Mais ce n'est pas tout. L'expert relève également une tendance à la baisse dans l'engouement pour certaines façons de faire l'amour. Plus précisément, "une certaine désaffection des Européennes pour les jeux sexuels dont le seul intérêt est de marquer une forme de soumission symbolique à leur partenaire masculin", note le rapport. Un constat qu'il associe aux effets du mouvement #MeToo, et à l'émancipation féminine qui en a résulté.
"C'est particulièrement le cas des pratiques faciales popularisées par les films X depuis une quinzaine d'années", lit-on. Par exemple, en France, la "biffle" a perdu 9 points en 5 ans, l'éjaculation faciale 6 points. Et même bilan pour les pratiques "bucco-génitales n'apportant pas de plaisir physiologique direct à leur partenaire comme l'ingestion de sperme après une fellation", qui sont passées de 46 % de popularité à 33 % entre 2016 et 2021. Pour ce qui est du plaisir prostatique chez les hommes hétérosexuels en revanche, la tendance est à la hausse.
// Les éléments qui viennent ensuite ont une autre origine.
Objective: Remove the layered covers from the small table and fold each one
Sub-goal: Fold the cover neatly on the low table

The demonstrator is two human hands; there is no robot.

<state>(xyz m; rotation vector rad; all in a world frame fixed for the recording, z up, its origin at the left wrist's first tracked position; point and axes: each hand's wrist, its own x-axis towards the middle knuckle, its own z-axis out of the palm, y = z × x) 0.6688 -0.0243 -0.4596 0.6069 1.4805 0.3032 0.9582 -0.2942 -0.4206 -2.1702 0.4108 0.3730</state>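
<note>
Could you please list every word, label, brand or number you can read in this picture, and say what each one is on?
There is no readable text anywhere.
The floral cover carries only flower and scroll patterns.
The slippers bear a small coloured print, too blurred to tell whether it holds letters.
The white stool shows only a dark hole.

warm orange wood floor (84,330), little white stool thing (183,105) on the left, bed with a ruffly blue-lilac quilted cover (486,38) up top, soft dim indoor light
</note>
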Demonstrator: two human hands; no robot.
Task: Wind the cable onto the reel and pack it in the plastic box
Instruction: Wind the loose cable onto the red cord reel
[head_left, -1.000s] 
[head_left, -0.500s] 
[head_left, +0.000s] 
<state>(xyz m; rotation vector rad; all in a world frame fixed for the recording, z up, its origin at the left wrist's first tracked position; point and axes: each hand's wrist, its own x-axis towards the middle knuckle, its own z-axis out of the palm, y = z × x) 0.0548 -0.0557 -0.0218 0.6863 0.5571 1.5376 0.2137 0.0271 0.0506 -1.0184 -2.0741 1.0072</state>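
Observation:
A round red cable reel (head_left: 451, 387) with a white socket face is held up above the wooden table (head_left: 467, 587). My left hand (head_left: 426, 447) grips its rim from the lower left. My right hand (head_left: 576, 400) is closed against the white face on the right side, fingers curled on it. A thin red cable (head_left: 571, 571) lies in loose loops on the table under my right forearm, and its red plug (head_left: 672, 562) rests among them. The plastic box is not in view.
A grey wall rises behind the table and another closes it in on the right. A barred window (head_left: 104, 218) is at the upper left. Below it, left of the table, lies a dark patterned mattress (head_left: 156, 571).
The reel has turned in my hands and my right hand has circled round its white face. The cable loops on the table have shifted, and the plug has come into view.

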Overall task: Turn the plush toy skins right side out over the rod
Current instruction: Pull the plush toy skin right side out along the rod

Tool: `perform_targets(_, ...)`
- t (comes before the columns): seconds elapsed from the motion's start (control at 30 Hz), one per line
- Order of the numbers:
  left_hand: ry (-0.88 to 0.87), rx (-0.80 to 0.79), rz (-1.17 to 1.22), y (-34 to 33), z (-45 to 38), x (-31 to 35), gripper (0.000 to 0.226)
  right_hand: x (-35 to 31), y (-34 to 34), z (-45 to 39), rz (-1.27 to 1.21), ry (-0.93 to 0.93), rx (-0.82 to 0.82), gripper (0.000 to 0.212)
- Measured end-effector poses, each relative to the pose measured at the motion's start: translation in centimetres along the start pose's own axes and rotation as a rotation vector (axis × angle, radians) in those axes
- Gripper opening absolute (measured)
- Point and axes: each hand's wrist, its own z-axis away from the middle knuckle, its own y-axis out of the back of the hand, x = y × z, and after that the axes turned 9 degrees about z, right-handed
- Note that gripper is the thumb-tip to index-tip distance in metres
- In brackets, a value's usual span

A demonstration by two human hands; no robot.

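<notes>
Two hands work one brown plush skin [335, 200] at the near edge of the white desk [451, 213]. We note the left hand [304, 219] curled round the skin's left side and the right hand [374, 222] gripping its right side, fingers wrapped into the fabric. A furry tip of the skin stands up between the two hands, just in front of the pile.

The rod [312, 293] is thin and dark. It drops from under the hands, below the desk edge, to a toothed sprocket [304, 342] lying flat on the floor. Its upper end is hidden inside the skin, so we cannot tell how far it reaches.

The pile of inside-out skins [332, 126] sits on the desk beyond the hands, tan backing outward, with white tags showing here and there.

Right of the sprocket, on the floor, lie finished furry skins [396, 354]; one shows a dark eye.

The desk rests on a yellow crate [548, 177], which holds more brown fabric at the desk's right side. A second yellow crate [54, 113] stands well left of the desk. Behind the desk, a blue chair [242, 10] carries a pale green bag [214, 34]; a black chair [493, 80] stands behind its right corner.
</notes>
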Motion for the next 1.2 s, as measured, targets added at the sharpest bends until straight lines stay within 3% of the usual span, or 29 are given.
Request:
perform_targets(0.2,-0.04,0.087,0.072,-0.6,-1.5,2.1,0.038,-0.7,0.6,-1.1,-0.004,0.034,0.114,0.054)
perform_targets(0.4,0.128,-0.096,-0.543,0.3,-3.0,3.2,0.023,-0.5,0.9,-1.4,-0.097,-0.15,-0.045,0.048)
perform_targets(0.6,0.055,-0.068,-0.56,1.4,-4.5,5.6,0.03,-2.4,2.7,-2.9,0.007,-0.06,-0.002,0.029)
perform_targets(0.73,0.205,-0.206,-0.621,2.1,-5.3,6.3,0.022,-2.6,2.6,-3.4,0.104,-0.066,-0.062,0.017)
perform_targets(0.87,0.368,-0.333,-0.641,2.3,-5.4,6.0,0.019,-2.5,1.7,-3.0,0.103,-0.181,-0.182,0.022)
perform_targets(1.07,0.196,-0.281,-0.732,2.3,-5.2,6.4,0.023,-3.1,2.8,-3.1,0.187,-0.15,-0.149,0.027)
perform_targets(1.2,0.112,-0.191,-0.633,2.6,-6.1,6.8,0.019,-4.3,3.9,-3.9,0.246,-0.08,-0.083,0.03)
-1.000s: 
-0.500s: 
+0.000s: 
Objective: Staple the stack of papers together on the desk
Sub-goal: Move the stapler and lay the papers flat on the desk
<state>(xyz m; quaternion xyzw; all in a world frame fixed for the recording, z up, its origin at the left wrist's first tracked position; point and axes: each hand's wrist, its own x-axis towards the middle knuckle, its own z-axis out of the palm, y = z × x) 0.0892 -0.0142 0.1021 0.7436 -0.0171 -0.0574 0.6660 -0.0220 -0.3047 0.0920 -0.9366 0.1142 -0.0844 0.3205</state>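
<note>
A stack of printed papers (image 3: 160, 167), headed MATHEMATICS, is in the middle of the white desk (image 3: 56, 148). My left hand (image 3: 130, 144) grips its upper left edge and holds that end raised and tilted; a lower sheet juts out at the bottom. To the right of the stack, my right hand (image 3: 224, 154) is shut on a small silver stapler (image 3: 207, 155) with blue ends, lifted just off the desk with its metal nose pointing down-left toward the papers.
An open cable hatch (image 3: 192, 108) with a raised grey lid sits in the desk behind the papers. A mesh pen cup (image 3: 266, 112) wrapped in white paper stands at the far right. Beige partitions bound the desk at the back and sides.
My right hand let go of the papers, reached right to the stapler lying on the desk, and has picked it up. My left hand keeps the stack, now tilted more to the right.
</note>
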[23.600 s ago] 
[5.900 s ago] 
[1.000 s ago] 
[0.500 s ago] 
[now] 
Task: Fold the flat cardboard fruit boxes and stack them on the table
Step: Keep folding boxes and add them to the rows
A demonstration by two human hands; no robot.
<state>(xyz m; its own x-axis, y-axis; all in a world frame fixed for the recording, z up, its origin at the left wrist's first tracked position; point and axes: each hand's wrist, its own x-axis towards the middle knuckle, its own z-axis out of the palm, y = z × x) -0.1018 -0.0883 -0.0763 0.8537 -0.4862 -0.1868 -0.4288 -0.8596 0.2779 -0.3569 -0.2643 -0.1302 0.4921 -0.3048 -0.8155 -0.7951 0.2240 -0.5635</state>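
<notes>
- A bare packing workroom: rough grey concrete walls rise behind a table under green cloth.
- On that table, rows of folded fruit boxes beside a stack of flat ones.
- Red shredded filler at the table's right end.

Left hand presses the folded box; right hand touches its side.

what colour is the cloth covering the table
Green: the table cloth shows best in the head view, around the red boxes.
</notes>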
Pour François Kraus, il s'agit ni plus ni moins d'une remise en cause du clivage "pénétrant/pénétré", et par conséquent, des rapports de domination. "Tendant à briser les idées reçues sur la sexualité hétérosexuelle, ces données montrent ainsi que si les relations intimes entre hommes et femmes restent dominées par une polarité de genre, la 'versatilité' est désormais une situation plus courante que ne la montre par exemple la pornographie mainstream." Une nouvelle dont on ne boude pas le plaisir.